Stop after the line that contains "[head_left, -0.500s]". Until then, retype each line of the entries exactly from the first one, skipping pictures.

- **Data items**:
■ ■ ■
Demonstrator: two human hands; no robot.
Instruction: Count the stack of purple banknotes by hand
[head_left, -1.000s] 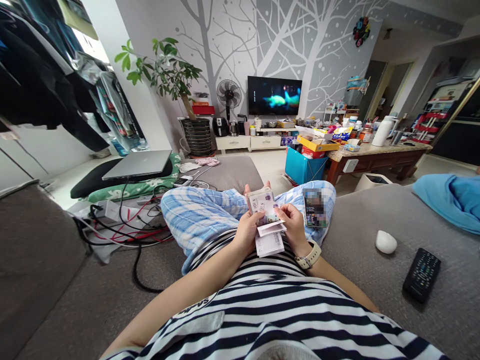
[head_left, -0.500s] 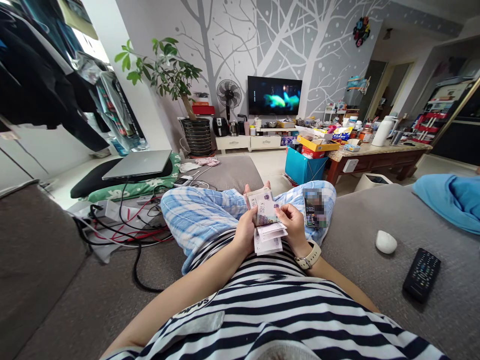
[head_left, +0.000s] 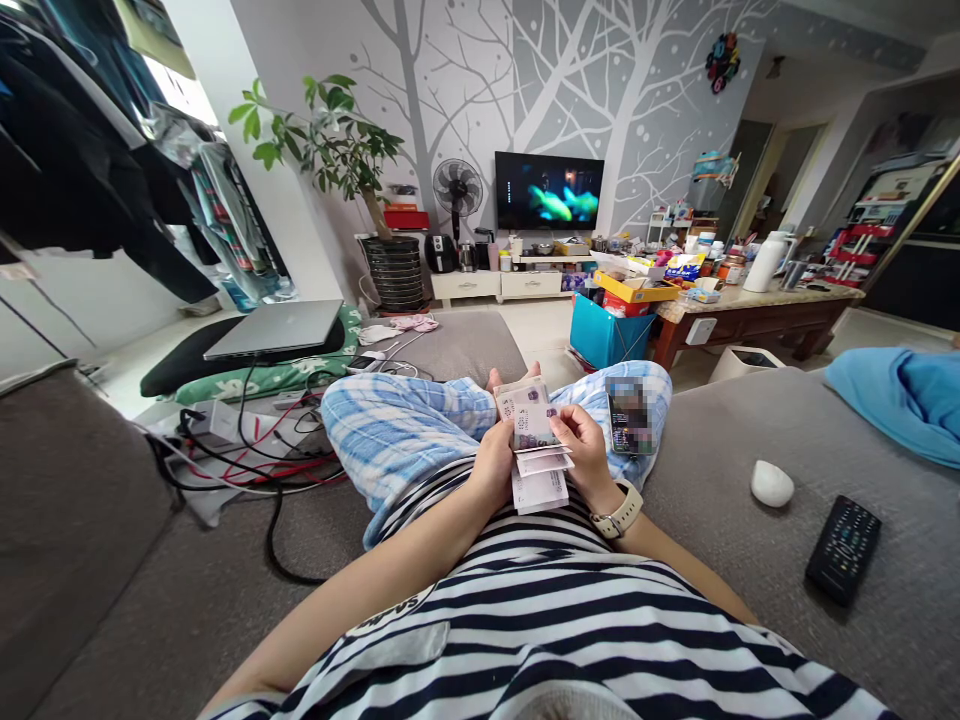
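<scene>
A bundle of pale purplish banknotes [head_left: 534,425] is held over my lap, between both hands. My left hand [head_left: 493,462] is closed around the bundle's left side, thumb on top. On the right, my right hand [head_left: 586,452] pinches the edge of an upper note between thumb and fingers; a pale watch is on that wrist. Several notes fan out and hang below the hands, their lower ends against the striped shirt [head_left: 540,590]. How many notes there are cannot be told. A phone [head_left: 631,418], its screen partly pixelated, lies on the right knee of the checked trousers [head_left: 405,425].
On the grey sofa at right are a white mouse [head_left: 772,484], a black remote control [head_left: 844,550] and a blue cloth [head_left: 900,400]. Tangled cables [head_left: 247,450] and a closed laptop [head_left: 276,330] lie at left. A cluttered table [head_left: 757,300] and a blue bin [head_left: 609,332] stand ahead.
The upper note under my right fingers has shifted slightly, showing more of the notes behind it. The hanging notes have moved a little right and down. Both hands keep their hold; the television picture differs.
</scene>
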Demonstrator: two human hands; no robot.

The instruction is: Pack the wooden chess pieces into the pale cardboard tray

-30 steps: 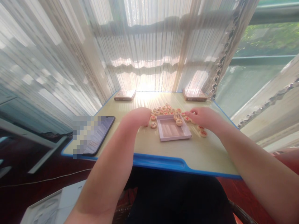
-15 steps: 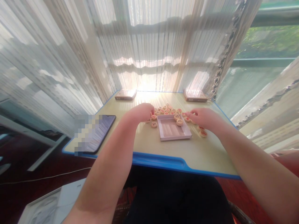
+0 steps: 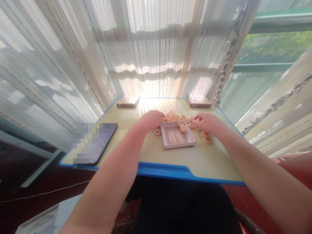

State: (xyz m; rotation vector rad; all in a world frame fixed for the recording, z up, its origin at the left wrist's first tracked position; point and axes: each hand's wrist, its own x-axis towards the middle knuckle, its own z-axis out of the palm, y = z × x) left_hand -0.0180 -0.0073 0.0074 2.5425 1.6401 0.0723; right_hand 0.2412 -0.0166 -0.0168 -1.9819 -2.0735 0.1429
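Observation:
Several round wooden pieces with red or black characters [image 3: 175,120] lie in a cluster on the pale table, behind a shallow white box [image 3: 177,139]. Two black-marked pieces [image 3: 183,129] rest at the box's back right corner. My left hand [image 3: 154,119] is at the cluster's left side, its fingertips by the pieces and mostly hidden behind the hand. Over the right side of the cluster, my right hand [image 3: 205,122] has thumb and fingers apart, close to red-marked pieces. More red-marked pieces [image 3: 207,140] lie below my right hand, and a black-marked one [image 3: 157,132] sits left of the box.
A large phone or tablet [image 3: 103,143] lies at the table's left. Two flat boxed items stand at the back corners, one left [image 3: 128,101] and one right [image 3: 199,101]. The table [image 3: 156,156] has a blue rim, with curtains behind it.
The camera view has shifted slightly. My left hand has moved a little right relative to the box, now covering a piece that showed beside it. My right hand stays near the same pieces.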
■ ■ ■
- **SOLUTION FOR THIS EXERCISE**:
Demonstrator: two human hands; no robot.
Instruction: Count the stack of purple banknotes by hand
[head_left, -1.000s] 
[head_left, -0.500s] 

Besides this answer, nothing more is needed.